WORK INSTRUCTIONS: Repeat every line of the following material exactly.

DATA PROVIDED:
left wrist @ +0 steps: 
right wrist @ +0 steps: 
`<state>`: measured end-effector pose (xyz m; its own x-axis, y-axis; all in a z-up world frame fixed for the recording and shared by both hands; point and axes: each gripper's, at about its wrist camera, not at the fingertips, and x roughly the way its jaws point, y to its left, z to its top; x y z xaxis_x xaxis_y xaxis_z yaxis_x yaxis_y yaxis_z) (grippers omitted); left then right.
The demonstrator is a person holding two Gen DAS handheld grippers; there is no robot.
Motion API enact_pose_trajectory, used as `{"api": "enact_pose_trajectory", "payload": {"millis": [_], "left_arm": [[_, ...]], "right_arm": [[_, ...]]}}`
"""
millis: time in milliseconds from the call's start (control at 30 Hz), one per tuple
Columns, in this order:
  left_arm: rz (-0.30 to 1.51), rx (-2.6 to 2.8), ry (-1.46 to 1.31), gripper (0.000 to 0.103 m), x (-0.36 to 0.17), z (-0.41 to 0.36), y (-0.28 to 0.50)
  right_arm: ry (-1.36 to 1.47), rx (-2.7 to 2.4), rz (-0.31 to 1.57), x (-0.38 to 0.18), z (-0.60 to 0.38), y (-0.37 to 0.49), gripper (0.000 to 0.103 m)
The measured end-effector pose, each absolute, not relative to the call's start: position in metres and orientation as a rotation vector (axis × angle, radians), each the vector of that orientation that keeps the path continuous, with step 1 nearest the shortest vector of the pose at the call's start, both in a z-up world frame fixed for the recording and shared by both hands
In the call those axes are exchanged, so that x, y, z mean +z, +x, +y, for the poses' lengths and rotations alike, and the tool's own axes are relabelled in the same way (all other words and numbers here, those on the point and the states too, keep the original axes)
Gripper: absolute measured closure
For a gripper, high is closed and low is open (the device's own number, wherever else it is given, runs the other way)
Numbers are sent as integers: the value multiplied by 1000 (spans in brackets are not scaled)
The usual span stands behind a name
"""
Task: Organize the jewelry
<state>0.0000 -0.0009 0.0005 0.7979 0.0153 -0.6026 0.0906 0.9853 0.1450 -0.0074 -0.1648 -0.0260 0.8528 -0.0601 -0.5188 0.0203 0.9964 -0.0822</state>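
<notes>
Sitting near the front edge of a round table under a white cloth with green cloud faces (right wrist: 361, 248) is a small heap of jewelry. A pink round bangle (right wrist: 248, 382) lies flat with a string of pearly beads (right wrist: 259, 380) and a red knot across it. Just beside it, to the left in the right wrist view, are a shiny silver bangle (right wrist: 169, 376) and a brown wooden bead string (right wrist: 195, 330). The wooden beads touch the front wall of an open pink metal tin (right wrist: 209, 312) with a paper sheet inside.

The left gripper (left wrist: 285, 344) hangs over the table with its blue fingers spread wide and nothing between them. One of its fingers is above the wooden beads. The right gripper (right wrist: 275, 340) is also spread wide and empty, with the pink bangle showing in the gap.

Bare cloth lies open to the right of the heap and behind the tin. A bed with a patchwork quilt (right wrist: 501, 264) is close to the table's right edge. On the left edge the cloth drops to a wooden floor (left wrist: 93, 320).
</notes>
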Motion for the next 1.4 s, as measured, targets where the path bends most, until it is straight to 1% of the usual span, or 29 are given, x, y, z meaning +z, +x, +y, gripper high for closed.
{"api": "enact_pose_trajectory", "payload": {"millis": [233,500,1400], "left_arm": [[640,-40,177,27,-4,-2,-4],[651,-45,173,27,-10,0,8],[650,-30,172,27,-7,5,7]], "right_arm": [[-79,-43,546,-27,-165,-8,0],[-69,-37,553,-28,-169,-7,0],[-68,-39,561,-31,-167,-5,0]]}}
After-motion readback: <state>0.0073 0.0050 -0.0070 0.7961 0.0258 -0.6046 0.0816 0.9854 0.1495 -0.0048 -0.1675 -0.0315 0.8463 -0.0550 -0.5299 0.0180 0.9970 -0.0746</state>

EXERCISE SOLUTION:
left wrist @ +0 steps: 
right wrist @ +0 steps: 
`<state>`: measured end-effector pose (xyz m; its own x-axis, y-axis; all in a z-up world frame fixed for the recording and shared by both hands; point and axes: each gripper's, at about its wrist camera, not at the fingertips, and x roughly the way its jaws point, y to its left, z to its top; x y z xaxis_x xaxis_y xaxis_z yaxis_x yaxis_y yaxis_z) (grippers omitted); left then right.
The demonstrator is a person holding two Gen DAS handheld grippers; there is no robot.
Motion API enact_pose_trajectory, used as `{"api": "enact_pose_trajectory", "payload": {"millis": [_], "left_arm": [[_, ...]], "right_arm": [[_, ...]]}}`
"""
millis: time in milliseconds from the call's start (control at 30 Hz), one per tuple
Columns, in this order:
  left_arm: rz (-0.30 to 1.51), rx (-2.6 to 2.8), ry (-1.46 to 1.31), gripper (0.000 to 0.103 m), x (-0.36 to 0.17), z (-0.41 to 0.36), y (-0.28 to 0.50)
  right_arm: ry (-1.36 to 1.47), rx (-2.7 to 2.4), rz (-0.31 to 1.57), x (-0.38 to 0.18), z (-0.60 to 0.38), y (-0.37 to 0.49), gripper (0.000 to 0.103 m)
The measured end-effector pose, each absolute, not relative to the call's start: position in metres and orientation as a rotation vector (axis × angle, radians), each the vector of that orientation that keeps the path continuous, with step 1 nearest the shortest vector of the pose at the call's start, both in a z-up world frame fixed for the recording and shared by both hands
In the call those axes are exchanged, so that x, y, z mean +z, +x, +y, for the poses' lengths and rotations alike, and the tool's own axes are relabelled in the same way (all other words and numbers here, those on the point and the states too, keep the original axes)
Gripper: absolute measured closure
For a gripper, high is closed and low is open (the device's own number, wherever else it is given, runs the other way)
Numbers are sent as integers: the value multiplied by 1000 (spans in brackets are not scaled)
The usual span stands behind a name
"""
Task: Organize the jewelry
<state>0.0000 -0.0009 0.0005 0.7979 0.0153 -0.6026 0.0906 0.9853 0.1450 -0.0074 -0.1648 -0.0260 0.8528 -0.0601 -0.5188 0.0203 0.9964 -0.0822</state>
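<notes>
Sitting near the front edge of a round table under a white cloth with green cloud faces (right wrist: 361, 248) is a small heap of jewelry. A pink round bangle (right wrist: 248, 382) lies flat with a string of pearly beads (right wrist: 259, 380) and a red knot across it. Just beside it, to the left in the right wrist view, are a shiny silver bangle (right wrist: 169, 376) and a brown wooden bead string (right wrist: 195, 330). The wooden beads touch the front wall of an open pink metal tin (right wrist: 209, 312) with a paper sheet inside.

The left gripper (left wrist: 285, 344) hangs over the table with its blue fingers spread wide and nothing between them. One of its fingers is above the wooden beads. The right gripper (right wrist: 275, 340) is also spread wide and empty, with the pink bangle showing in the gap.

Bare cloth lies open to the right of the heap and behind the tin. A bed with a patchwork quilt (right wrist: 501, 264) is close to the table's right edge. On the left edge the cloth drops to a wooden floor (left wrist: 93, 320).
</notes>
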Motion for the next 1.4 s, as measured, targets where the path bends most, until it is straight to 1% of the usual span, or 29 are given, x, y, z meaning +z, +x, +y, gripper high for closed.
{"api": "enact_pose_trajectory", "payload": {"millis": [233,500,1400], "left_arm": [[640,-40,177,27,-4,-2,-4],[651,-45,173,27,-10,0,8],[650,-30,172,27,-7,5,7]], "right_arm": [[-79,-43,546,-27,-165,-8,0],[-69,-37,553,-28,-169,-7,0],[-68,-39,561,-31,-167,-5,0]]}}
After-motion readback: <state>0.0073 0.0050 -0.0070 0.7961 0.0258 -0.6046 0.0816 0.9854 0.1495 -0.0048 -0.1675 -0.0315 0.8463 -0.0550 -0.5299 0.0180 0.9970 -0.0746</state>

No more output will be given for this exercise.